Reasons the Thesis Could Fail (Falsifiable)
Pre-registered signals that would break the thesis — each polices a specific scenario boundary and is checked at every earnings update:
- Potash + phosphate realised selling price (segment MDA disclosure) below the level implied between the Base and Downturn paths (mid-single-digit annual price decline) (2 consecutive prints → Commodity Glut — Oversupply / Demand Reset). Realised nutrient prices are the primary earnings driver; a sustained decline below the mid-cycle band shifts weight from Base toward the Downturn and Structural paths.
- Consolidated adjusted operating margin below 3.1% (the midpoint between the Base 3.4% and Downturn 2.8% path op-margins) (2 consecutive prints → Commodity Glut — Oversupply / Demand Reset). Margin sitting under the Base/Downturn midpoint confirms cost pressure or price weakness is outrunning volume, validating the compressed-earnings leg of the bear scenarios.
- Annual capital expenditure above $1.50B (the top of the authored capex schedule) (2 consecutive prints → Mid-Cycle — Normalised Prices). Capex overrunning the sustaining glidepath while D&A of ~$1.05B lags erodes free cash flow and the ROIC on new spend, weakening the capital-return case in a soft price environment.
- Net-debt / trailing EBITDA above 1.5x (2 consecutive prints → Commodity Glut — Oversupply / Demand Reset). The balance sheet is near net-neutral (net debt $0.92B); leverage climbing through 1.5x in a price trough would constrain the dividend and buyback that underpin the mid-cycle valuation.
- Global grain stocks-to-use ratio (USDA WASDE) above the 5-year average by more than one full percentage point (2 consecutive prints → Commodity Glut — Oversupply / Demand Reset).
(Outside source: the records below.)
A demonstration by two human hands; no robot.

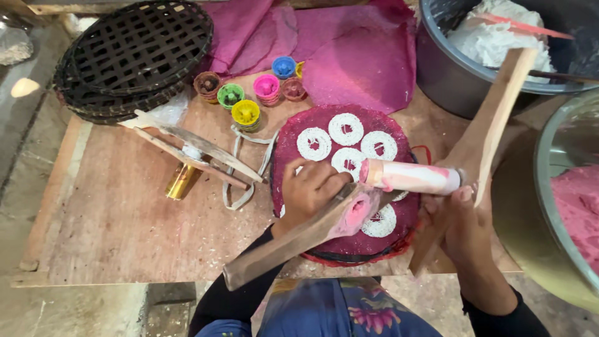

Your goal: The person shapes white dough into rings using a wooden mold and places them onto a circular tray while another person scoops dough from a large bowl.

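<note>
A wooden hand press with two long handles and a pink-smeared white cylinder (412, 177) hangs over a round tray covered with a magenta cloth (299, 134). Several white lacy dough rings (345, 128) lie on that cloth. My left hand (307, 188) grips the lower handle (281, 248), which runs toward my body. My right hand (458, 226) holds the upper handle (496, 118), which rises to the right. Pink dough (357, 213) shows at the press's underside, just above the cloth.
Several small coloured cups (246, 113) stand behind the tray. A second wooden press (199, 153) with a brass cylinder lies to the left. Stacked black woven trays (134, 53) sit back left. A grey basin of white dough (493, 37) and a metal bowl of pink dough (577, 206) stand on the right.
</note>
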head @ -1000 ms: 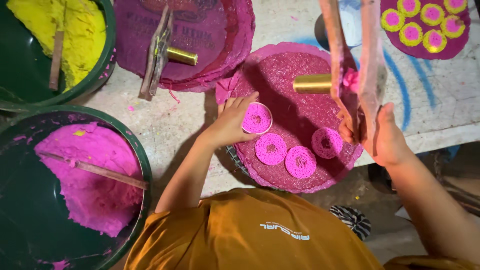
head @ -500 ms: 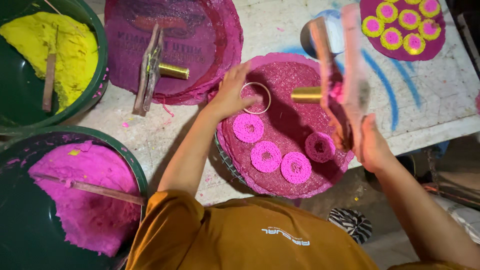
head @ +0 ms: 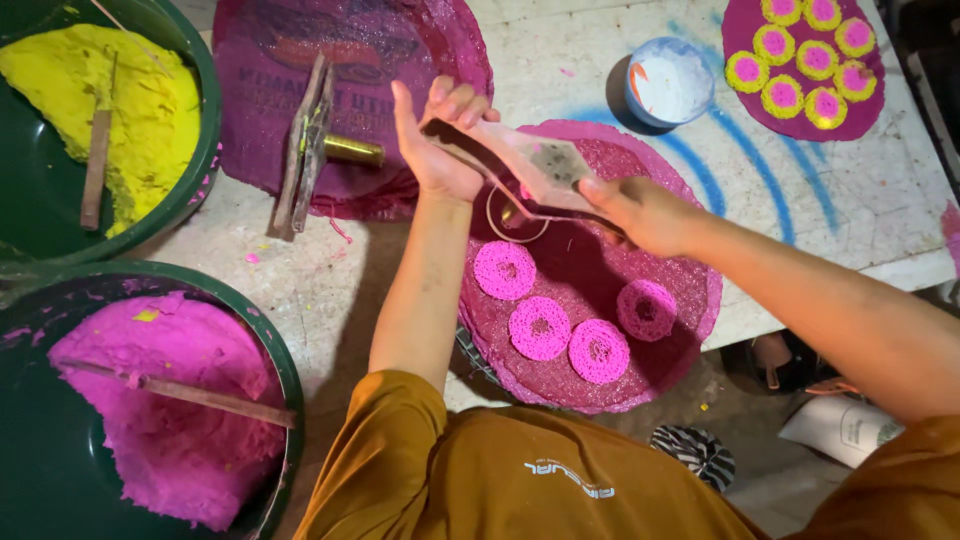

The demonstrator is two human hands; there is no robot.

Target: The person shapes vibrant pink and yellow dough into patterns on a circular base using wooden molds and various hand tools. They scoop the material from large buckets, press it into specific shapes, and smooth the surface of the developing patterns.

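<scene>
Both hands hold a flat wooden press tool (head: 535,165) level above a round magenta mat (head: 690,300). My left hand (head: 435,140) cups its far end with the palm up. My right hand (head: 640,212) grips its handle end. A thin ring mould (head: 515,222) lies on the mat just under the tool. Several pink lacy coils (head: 540,328) lie in a curved row on the mat below the hands.
A green basin of pink dough (head: 160,400) with a stick sits at lower left, a basin of yellow dough (head: 110,110) above it. A second press tool (head: 305,145) lies on another mat. A white bowl (head: 668,82) and yellow-pink coils (head: 800,60) are at top right.
The press tool has swung from upright in my right hand to level between both hands. My left hand left the ring mould on the mat and rose to the tool's end.
</scene>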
Rising stocks-to-use signals slack crop demand and lower farmer affordability, the leading indicator for a nutrient demand reset that pushes realised prices toward the Structural path.
Fact / Inference / Speculation
- FACT: Spot $21; 52-week range $20–$37; engine rating SELL; base-case target $18 (-16%). (source: Alpha Vantage 2026-06-26, 8 July 2026)
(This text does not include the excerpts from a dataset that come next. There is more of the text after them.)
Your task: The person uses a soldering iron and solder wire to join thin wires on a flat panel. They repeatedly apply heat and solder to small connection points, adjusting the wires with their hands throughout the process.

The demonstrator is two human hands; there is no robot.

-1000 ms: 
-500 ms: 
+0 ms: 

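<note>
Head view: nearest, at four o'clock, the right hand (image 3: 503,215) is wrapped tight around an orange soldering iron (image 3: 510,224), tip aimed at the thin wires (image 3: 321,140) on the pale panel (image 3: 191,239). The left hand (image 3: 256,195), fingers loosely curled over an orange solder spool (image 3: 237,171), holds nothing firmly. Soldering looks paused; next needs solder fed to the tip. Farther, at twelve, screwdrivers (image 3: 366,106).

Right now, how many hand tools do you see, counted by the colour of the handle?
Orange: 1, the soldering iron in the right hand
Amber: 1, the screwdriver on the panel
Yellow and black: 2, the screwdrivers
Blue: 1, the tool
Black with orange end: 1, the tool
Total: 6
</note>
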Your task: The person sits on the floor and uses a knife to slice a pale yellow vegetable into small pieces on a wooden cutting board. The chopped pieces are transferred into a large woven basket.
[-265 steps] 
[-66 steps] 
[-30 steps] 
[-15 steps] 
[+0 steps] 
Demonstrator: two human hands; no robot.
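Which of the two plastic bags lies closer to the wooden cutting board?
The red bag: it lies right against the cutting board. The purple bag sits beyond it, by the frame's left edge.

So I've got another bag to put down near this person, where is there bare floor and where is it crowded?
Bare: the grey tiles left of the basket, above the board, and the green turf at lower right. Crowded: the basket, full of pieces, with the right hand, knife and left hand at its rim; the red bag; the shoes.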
- INFERENCE: Triangulated FV $17 (-20% vs spot · triangulated FV); the rating tracks the Monte-Carlo + scenario-PWEV core; the cash-flow anchor sits below the multiple-discipline core.
- SPECULATION: At current prices the embedded bet is that Gross Margin keeps surprising favourably — an operating call the next two prints will test.
Recommendation: SELL
Defensive: rating SELL; triangulated fair value $13 (-39% vs spot) — the risk/reward is skewed to the downside on Gross Margin. The debate is Gross Margin — a fundamental call.
Disclosures & Limitations
This report is for informational and research purposes only. It is not personalised investment advice and does not consider any investor's objectives, financial situation, risk tolerance, tax position, or liquidity needs.
- No suitability assessment has been performed for any individual.
- Market data may be delayed or inaccurate; figures are as of the analysis date.
- Model outputs (fair values, targets, scenario probabilities) are estimates and may be wrong.
- Forecasts are uncertain; past performance is not indicative of future returns.
- The author or publisher may hold positions in securities mentioned.
- Users should verify information against primary sources (company filings) before acting.
- Investing involves risk of loss; there is no guarantee any target price is achieved.
- Ratings follow a defined research methodology (12-month expected-return thresholds), not individual circumstances.